• Exercise goal:
Exactly the lines starting at the line containing "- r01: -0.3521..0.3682" and ending at the line containing "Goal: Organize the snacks" are to be written out from the listing below, both included.

• Exercise material:
[Start of section]
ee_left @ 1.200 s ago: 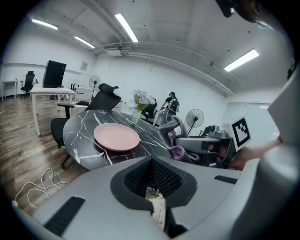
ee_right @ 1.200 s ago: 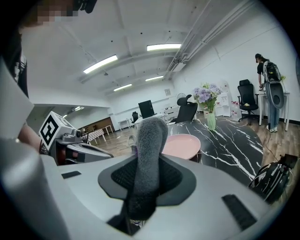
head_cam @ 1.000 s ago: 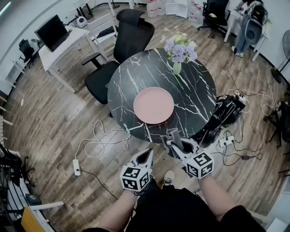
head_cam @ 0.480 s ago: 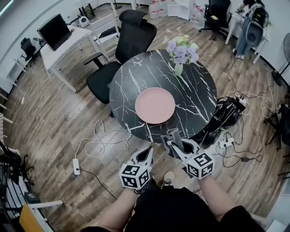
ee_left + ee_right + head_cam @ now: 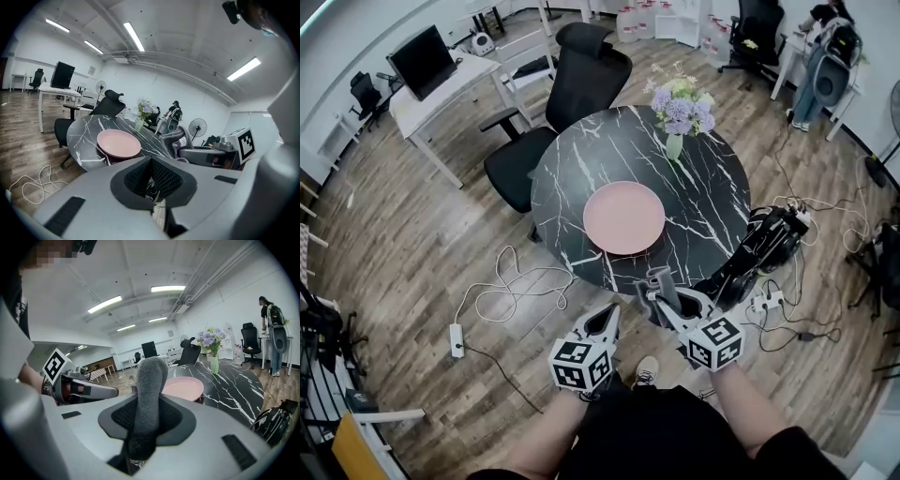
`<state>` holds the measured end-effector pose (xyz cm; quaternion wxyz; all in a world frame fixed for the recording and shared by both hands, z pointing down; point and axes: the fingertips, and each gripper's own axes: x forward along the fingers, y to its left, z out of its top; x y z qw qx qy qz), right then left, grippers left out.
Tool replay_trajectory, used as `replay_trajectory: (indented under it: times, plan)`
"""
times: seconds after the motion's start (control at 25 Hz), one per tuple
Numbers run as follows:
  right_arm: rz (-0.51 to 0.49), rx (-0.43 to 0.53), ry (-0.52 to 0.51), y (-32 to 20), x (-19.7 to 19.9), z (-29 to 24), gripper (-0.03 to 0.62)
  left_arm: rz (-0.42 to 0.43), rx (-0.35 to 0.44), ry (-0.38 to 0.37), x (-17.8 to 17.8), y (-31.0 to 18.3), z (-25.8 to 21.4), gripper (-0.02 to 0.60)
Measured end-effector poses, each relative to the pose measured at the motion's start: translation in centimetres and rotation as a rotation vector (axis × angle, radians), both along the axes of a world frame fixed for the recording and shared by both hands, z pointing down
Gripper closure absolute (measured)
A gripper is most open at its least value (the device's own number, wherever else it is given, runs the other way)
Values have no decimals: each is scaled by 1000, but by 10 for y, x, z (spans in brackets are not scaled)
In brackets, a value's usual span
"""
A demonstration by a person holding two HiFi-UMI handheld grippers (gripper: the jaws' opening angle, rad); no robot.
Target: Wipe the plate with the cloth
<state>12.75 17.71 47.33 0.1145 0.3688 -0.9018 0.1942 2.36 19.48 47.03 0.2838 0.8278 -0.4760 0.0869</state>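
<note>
One plate (image 5: 624,217) — flowers (image 5: 680,103) in vase (image 5: 674,146)

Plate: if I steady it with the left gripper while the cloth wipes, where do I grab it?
Take the plate's near-left rim, coming in from the table edge on your side. It lies flat and shallow, so only the raised rim offers a pinch, and that side probably leaves the right gripper and cloth room. The left gripper is shut; open it first.
</note>
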Motion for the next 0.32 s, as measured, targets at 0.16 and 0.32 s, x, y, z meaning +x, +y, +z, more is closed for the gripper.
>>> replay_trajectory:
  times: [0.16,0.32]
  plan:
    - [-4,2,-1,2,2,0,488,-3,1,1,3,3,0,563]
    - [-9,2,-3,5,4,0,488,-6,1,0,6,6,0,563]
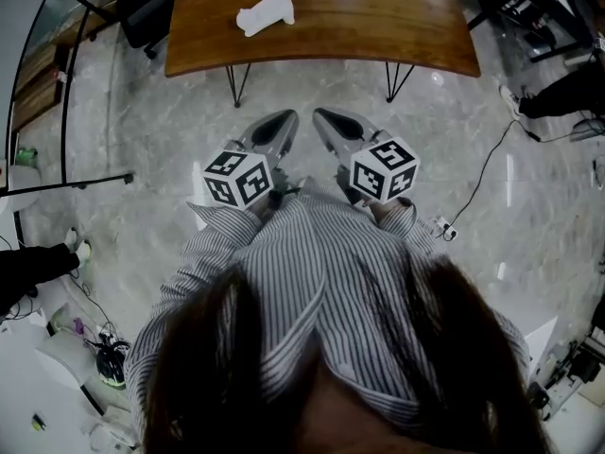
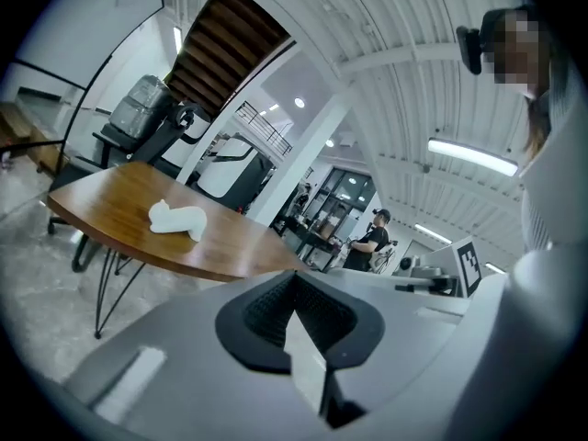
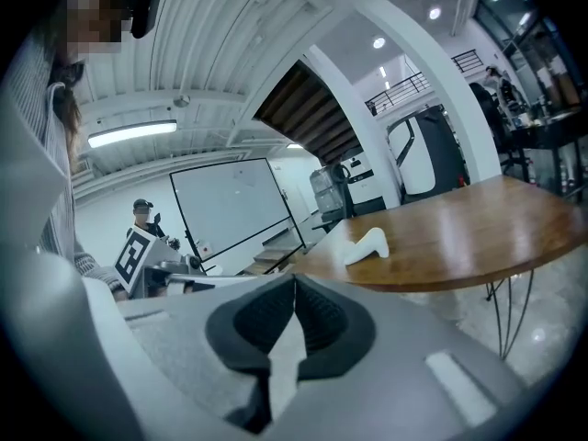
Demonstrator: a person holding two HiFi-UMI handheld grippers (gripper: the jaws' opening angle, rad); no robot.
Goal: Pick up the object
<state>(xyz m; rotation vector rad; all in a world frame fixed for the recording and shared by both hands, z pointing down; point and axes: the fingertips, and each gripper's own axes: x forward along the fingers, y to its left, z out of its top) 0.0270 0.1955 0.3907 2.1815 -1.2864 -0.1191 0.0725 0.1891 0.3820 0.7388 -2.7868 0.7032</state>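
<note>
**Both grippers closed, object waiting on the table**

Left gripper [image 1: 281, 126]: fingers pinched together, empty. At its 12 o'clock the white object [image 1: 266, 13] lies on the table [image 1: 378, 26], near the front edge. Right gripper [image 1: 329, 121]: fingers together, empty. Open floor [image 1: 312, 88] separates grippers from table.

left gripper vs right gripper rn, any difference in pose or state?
Tilt: in the head view the left gripper angles up-right, the right gripper up-left, so their tips converge.
Aim: the white figurine sits left of the left gripper's jaws in its own view, but right of the right gripper's jaws in its view.
Shared: both shut and empty, over the floor, short of the wooden table.
</note>
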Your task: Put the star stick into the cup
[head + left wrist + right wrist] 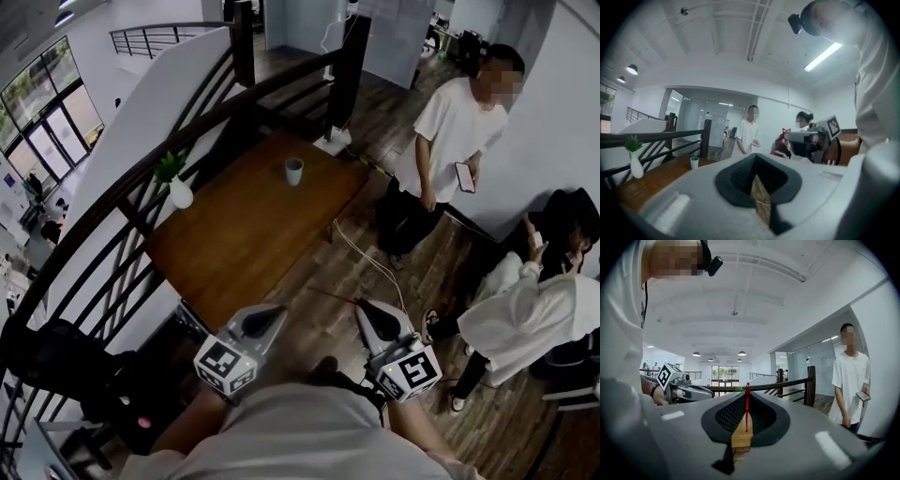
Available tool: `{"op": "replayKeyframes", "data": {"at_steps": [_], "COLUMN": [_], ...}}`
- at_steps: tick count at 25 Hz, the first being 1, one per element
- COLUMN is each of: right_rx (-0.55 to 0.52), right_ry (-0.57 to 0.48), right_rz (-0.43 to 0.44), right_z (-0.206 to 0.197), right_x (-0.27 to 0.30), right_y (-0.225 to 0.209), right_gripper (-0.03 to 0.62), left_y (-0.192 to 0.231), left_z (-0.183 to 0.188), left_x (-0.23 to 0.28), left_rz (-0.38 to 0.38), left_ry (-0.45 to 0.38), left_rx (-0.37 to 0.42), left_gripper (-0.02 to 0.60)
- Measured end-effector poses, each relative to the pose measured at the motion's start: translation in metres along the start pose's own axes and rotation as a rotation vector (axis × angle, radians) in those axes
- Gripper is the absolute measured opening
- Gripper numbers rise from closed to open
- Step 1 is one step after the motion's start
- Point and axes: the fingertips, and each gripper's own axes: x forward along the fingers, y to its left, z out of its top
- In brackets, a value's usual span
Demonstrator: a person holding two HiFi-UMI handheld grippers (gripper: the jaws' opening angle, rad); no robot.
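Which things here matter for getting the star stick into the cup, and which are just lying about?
For the job:
- star stick, clamped in the right gripper
- cup, standing on the table

Just about:
- vase with a plant, at the table's edge
- cable on the floor
- left gripper, shut and empty
- person standing with a phone

Head view dim, fisheye edges w/ vignetting.
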Motion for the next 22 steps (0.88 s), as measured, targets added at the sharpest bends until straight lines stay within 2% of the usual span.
{"op": "replayKeyframes", "data": {"at_steps": [6, 10, 14, 22], "right_rx": [0.003, 0.002, -0.003, 0.03], "right_ry": [-0.008, 0.0, -0.01, -0.016], "right_rz": [0.016, 0.06, 0.089, 0.089], "right_z": [-0.002, 0.001, 0.002, -0.007], "right_x": [0.004, 0.006, 0.013, 0.03], "right_y": [-0.074, -0.115, -0.141, -0.18], "right_gripper": [0.025, 0.025, 0.025, 0.025], "left_y": [0.005, 0.005, 0.009, 0.024], "left_z": [0.004, 0.009, 0.011, 0.012], "left_x": [0.086, 0.138, 0.167, 0.207], "left_rz": [-0.004, 0.007, 0.03, 0.019], "left_ry": [0.006, 0.012, 0.016, 0.031], "left_rx": [-0.003, 0.007, 0.0, -0.006], "left_gripper": [0.003, 0.003, 0.003, 0.003]}}
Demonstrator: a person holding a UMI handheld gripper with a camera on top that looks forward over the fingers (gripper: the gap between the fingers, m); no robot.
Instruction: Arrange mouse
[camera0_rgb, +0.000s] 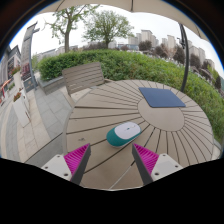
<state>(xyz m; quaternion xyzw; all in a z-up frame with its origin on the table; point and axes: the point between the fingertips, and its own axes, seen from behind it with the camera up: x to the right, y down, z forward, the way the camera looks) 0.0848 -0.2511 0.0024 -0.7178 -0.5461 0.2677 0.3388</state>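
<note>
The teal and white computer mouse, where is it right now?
The teal and white computer mouse lies on the round wooden table, just ahead of the open gripper, nearer than the dark blue mousepad.

An outdoor seating spot, likely a park or public terrace in a city. A round surface (110, 110) made of wooden slats stands in daylight with a slatted wooden bench (84, 76) beside it. A green hedge (130, 64) runs behind them, trees (100, 25) rise beyond it, and tall buildings (150, 40) line the skyline under a pale sky.

Teal-and-white mouse (123, 133) lies flat on slatted wooden table (150, 125)
</note>
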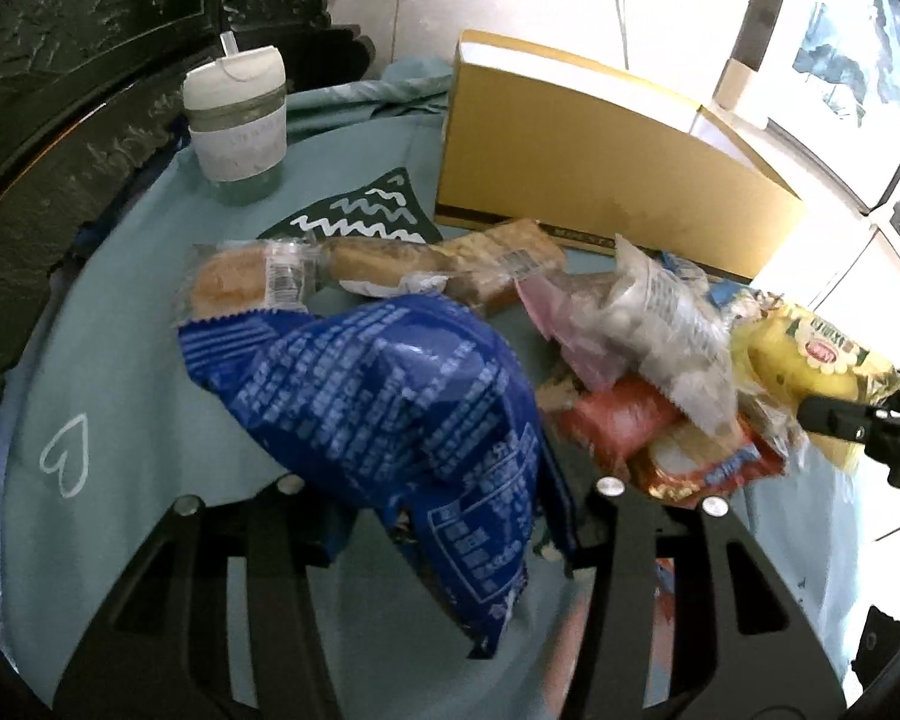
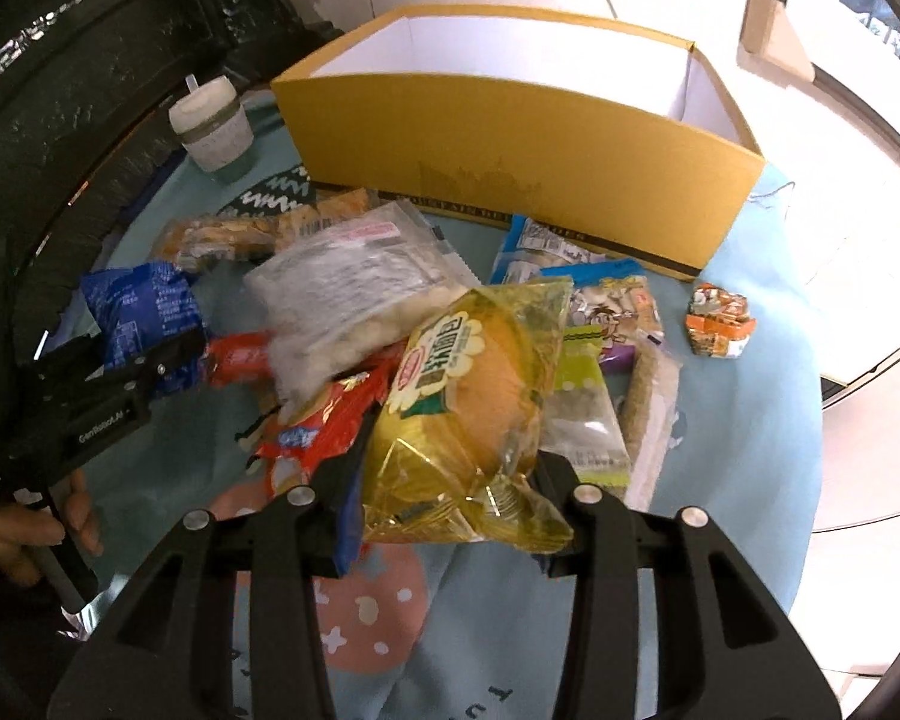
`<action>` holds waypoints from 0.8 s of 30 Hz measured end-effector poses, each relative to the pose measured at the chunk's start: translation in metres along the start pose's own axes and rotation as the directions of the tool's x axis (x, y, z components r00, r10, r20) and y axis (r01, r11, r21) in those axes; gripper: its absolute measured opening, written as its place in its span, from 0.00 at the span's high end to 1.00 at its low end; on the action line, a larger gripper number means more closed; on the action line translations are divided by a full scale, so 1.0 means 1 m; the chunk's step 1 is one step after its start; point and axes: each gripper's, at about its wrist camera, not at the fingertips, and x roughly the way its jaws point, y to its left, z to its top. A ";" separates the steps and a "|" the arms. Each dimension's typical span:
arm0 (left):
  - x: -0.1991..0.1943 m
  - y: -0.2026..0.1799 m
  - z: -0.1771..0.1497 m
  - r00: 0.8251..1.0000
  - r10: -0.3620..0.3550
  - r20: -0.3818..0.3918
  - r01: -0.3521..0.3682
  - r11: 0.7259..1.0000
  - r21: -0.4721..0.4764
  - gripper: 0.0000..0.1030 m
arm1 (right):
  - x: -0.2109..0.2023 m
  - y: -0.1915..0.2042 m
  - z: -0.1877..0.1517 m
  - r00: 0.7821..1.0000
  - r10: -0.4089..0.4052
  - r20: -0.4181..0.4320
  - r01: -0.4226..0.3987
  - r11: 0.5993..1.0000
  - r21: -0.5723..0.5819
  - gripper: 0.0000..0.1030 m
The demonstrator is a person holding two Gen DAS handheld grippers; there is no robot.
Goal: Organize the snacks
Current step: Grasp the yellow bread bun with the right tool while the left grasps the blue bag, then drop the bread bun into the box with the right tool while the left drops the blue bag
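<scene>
Gripping a blue snack bag [image 1: 390,420] in my left gripper [image 1: 450,546], I see its fingers closed on the bag's lower part, with the crinkled foil rising above the pile. My right gripper [image 2: 444,534] is clamped the same way on a yellow-wrapped bun [image 2: 468,414], a clear yellow packet with a round golden bun inside, held tilted over the other snacks. From the right wrist view, the left gripper shows at the left edge with the blue bag between its fingers, and a hand [image 2: 24,528] holds its handle below. Under both packets lies the rest of the heap on a pale blue tablecloth [image 1: 120,360]: a red packet [image 2: 324,420], a clear bag of pale round pieces [image 2: 354,294], long cakes in clear wrap [image 1: 378,270], a green-labelled packet [image 2: 588,414], blue-edged packets [image 2: 606,294] nearer the box, and a small orange packet [image 2: 720,318] lying apart to the right. Behind the heap stands an open yellow cardboard box [image 2: 510,138], its white inside showing nothing that I can make out. A white lidded cup [image 1: 237,126] stands well to the left of the box, near dark carved furniture [image 1: 60,90].
</scene>
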 end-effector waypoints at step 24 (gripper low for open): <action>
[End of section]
• Response:
  - r01: -0.3521..0.3682
  - r11: 0.7259..1.0000
  - r21: -0.4721..0.4764
  - gripper: 0.0000..0.1030 m
arm1 (right):
  - x: -0.2109..0.2023 m
  - y: -0.1915..0.2042 m
  - z: -0.1877..0.1517 m
  - r00: 0.7821..1.0000
  - r10: -0.4089..0.4052
  - r20: -0.4181..0.4320
  - r01: -0.4226..0.3987
  - r11: 0.5993..1.0000
  - r21: -0.5723..0.5819
  - gripper: 0.0000..0.1030 m
The demonstrator is a person holding two Gen DAS handheld grippers; there is no robot.
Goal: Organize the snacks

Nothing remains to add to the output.